What this task involves.
Below are some entries. Repeat exactly the lines from the one with "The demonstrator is" through the one with "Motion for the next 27", and only those.

[Opening Data under study section]

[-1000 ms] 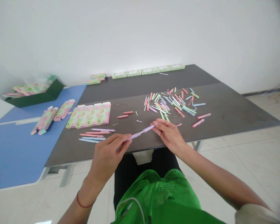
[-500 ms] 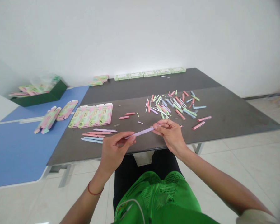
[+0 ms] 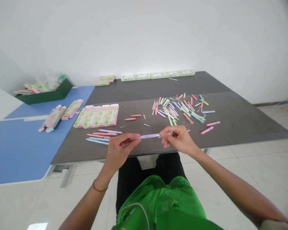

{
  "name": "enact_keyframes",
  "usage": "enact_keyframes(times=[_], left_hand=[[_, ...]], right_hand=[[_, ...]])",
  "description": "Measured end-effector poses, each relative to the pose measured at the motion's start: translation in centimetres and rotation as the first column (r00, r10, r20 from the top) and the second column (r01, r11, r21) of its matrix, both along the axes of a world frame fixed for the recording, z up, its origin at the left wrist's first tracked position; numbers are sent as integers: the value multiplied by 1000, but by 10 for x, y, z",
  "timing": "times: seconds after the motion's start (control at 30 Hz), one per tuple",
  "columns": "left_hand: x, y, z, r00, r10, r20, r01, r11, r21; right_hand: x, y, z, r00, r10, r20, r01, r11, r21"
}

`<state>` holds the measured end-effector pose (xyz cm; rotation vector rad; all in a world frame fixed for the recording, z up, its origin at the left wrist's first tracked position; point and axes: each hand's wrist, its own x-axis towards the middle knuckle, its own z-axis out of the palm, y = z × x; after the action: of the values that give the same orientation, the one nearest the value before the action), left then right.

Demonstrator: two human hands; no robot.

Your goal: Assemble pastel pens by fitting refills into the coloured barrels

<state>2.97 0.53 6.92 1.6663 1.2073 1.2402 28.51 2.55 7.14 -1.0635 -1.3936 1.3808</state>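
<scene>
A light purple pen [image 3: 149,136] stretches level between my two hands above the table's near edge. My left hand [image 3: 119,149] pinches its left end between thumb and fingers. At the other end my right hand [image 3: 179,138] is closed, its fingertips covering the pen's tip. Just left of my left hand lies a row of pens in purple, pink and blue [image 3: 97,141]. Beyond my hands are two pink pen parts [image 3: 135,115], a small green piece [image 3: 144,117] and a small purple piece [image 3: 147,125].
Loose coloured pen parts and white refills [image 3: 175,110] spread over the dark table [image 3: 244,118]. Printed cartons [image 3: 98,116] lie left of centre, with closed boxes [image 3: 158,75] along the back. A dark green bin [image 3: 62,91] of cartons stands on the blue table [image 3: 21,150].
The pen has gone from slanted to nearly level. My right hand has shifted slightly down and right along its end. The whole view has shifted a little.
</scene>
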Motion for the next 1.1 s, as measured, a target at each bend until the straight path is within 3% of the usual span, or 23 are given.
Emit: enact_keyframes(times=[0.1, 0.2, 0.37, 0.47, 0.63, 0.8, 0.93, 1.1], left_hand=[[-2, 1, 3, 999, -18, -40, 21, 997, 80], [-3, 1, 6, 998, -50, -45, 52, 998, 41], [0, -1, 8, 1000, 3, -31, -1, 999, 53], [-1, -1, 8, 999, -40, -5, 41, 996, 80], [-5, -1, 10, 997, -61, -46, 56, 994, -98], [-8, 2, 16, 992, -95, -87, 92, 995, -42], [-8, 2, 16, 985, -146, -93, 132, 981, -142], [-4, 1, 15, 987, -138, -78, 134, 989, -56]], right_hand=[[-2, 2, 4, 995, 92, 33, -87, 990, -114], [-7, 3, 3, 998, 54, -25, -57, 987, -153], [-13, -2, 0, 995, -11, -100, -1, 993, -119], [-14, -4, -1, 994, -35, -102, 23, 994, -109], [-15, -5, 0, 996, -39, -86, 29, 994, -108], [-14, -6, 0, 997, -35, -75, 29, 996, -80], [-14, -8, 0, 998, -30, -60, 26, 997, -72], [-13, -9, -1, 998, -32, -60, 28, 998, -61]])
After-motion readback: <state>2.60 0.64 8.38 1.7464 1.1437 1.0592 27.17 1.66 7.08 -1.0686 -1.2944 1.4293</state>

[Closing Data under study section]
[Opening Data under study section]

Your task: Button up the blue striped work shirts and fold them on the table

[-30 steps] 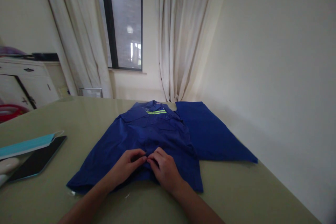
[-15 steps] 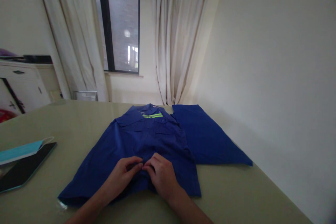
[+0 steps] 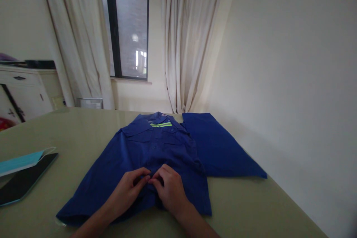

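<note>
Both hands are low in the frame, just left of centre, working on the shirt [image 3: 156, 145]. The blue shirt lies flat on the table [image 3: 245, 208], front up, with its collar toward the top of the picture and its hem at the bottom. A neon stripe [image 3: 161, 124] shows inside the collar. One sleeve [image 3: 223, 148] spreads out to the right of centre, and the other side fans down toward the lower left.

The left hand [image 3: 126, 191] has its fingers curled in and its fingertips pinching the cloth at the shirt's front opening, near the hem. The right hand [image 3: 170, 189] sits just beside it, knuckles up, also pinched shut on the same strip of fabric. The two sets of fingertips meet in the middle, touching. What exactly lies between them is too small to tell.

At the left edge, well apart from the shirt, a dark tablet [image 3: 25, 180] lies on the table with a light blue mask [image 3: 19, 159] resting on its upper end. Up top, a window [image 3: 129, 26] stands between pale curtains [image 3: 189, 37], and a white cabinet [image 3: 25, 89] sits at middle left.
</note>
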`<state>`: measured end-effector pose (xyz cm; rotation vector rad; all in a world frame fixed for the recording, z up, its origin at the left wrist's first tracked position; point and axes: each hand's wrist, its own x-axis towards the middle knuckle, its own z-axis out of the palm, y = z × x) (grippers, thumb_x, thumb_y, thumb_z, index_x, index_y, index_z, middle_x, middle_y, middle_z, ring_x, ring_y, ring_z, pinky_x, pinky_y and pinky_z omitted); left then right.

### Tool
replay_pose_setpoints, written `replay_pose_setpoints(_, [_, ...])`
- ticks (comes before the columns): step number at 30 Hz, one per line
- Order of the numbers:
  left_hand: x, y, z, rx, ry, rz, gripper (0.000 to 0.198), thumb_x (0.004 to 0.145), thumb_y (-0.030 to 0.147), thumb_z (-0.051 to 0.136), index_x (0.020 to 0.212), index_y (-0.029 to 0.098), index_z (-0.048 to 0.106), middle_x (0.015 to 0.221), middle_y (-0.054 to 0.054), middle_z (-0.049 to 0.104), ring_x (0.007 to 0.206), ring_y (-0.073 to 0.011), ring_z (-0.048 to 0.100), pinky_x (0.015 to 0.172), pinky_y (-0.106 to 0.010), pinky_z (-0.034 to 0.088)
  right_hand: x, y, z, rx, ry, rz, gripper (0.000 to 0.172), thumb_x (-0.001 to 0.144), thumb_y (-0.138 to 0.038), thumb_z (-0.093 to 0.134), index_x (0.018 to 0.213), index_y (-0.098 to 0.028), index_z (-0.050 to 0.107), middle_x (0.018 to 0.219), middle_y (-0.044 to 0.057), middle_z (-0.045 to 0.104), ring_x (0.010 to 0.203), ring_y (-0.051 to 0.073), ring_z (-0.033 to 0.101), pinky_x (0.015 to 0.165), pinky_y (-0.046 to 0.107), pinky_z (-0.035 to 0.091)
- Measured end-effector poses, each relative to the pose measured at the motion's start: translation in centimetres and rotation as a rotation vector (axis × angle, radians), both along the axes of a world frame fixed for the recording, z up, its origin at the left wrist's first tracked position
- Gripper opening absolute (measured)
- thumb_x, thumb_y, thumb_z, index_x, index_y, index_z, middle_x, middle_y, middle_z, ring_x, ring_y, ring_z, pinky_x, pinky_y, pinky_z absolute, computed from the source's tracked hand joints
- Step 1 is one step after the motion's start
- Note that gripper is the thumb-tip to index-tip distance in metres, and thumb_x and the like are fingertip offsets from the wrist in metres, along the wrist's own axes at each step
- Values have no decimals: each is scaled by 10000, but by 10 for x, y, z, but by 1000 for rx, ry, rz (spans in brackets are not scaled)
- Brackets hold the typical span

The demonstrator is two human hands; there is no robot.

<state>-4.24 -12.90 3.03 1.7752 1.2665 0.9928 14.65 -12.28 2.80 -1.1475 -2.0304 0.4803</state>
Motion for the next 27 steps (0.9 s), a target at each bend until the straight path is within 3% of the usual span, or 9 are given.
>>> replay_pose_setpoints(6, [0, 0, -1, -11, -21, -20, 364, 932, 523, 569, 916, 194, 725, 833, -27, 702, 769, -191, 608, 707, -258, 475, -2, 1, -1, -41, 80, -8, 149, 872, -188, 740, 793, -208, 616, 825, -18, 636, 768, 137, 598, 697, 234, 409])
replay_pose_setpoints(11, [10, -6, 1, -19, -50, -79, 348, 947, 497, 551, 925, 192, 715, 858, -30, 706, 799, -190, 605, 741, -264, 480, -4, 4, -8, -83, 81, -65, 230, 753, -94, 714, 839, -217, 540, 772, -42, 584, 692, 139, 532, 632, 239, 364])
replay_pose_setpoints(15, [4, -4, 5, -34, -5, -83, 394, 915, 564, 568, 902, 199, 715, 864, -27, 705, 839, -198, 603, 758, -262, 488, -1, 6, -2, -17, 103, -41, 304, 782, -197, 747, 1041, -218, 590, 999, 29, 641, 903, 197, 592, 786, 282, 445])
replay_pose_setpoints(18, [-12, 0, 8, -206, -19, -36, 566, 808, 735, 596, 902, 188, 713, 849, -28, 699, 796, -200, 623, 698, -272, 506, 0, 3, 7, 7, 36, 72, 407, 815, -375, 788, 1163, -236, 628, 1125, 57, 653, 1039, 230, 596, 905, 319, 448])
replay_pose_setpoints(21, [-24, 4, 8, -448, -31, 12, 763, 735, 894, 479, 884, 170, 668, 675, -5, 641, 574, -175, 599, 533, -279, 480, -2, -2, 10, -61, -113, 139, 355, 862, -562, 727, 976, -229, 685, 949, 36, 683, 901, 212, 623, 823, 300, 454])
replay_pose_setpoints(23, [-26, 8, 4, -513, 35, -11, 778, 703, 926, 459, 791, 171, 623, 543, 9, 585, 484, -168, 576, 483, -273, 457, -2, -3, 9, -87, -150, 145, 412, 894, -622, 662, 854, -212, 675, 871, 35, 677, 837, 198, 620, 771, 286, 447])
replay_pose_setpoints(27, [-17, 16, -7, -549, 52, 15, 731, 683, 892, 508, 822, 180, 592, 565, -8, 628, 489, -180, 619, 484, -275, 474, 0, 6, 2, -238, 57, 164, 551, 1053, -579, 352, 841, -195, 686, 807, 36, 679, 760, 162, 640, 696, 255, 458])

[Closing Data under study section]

Expected answer.
The demonstrator is two human hands; there is no robot.

<state>-4.24 -12.90 3.03 1.7752 1.2665 0.9928 14.65 -12.28 2.80 -1.1475 -2.0304 0.4803</state>
Motion for the next 27 steps (0.9 s), a target at each bend until the straight path is within 3% of the usual span, or 9 are given.

Output is finished, and nothing else is required.